The bomb theory would be chased, at various paces, for more than a decade. Public interest in the incident – as well as detailed radar knowledge of where the plane had been at the moment of disappearance – meant that large sections of its remains were brought up from the seabed as the Eighties continued, particularly in 1987 and 1988. Various “commissions” were empowered to weigh and measure the evidence. The fourth, the “Blasi Commission”, released its findings in 1990, but was unable to agree on a cause. A fifth, the “Priore Commission” – named after Dr Rosario Priore, the judge to whom it would report – was given licence to proceed in the September of the same year. Unlike its predecessors, this enquiry widened the scope of its expertise beyond Italy, bringing in aviation professionals from Sweden, Germany and the UK. The latter contingent included Frank Taylor – an air-accident specialist with significant experience and an eye for detail.

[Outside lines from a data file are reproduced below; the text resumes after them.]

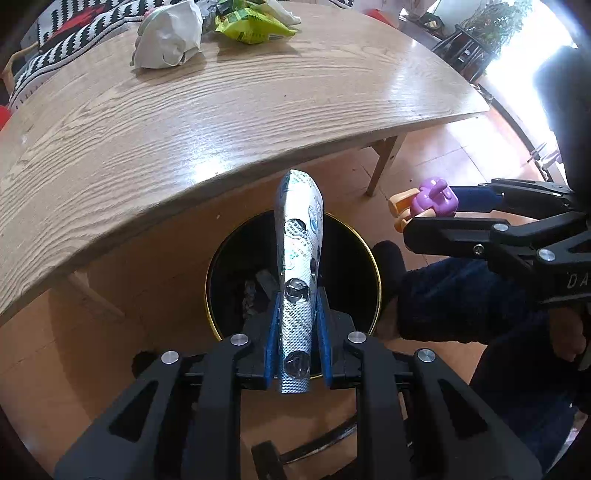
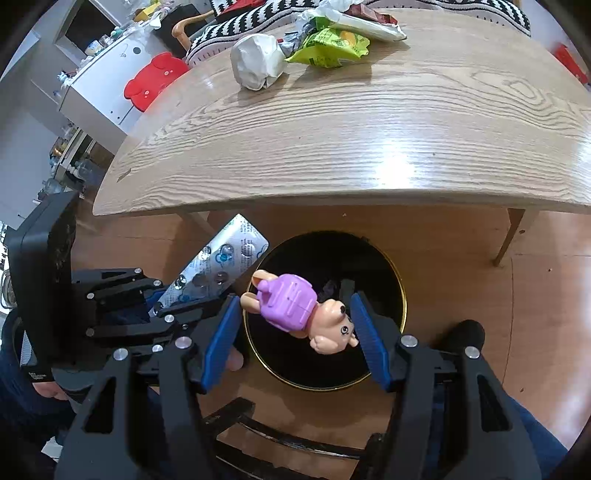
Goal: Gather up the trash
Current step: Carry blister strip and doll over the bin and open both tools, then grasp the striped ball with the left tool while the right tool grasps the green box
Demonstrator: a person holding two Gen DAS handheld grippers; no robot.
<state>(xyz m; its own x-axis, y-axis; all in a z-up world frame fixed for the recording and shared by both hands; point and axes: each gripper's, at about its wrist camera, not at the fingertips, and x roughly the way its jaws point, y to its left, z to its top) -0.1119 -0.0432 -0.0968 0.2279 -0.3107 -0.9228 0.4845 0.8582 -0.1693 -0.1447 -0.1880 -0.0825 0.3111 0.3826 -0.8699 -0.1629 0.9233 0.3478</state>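
Note:
My left gripper (image 1: 295,325) is shut on a silver blister pack (image 1: 298,258) and holds it above the black bin with a gold rim (image 1: 221,258). The pack also shows in the right wrist view (image 2: 218,266), left of the bin (image 2: 388,266). My right gripper (image 2: 295,321) is open over the bin, and a purple and peach toy figure (image 2: 299,310) hangs between its blue pads (image 2: 218,343), touching neither that I can see. In the left wrist view the toy (image 1: 430,201) sits at the right gripper's tip (image 1: 436,214).
The wooden table (image 1: 221,122) carries a crumpled white paper ball (image 1: 166,37) and a green wrapper (image 1: 251,26) at its far side; they also show in the right wrist view, the paper ball (image 2: 258,61) and the wrapper (image 2: 332,48). Table legs (image 2: 508,236) stand near the bin.

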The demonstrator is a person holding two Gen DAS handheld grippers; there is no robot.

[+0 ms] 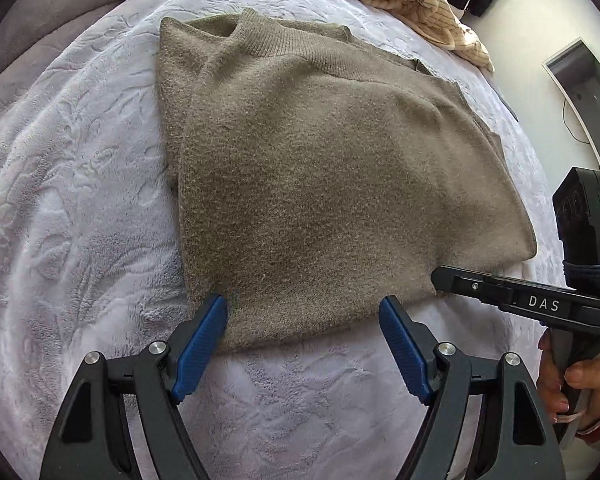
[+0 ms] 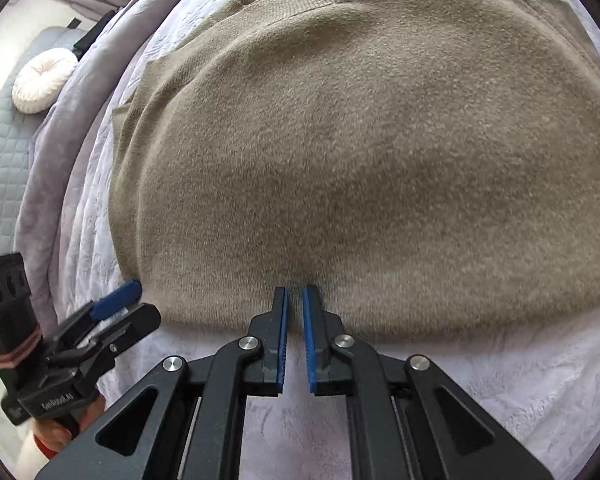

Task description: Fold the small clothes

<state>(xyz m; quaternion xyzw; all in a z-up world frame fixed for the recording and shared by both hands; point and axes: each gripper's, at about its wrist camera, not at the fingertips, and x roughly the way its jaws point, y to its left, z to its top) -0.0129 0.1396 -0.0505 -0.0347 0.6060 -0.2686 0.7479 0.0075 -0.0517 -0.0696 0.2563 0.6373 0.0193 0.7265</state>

Given access to the DC-9-15’s broken fuselage – which had been salvaged so extensively that the jigsaw had been pieced slowly back together on a dummy framework – Taylor became a proponent of the idea that the aircraft had been destroyed by a bomb, probably concealed in the rear toilet, and possibly hidden out of sight in the tissue holder. “The explosion caused local damage and, as a result of both the elevated pressure and shock waves, blew the toilet walls outwards in all directions,” he would write in a summary of the incident. The plane, he continued, would have been ripped apart in no more than five seconds – and dramatically so in the first two. “Within about two seconds, most of the top skin [of the fuselage] above the window belts on the port side [would have gone],” he stated, adding that “on the starboard side, [another section] had come off, together with internal parts, including the basin, toilet door hinge and jamb, cushions – and passengers.”
These, roughly, were the findings that were presented to the Priore Commission in the November of 1994. They were dismissed by the judge as “unusable”; partly, Taylor wrote, because he believed Italian investigators were now fixated on an even darker turn of events – and “were not prepared, even to consider, that there was another explanation.”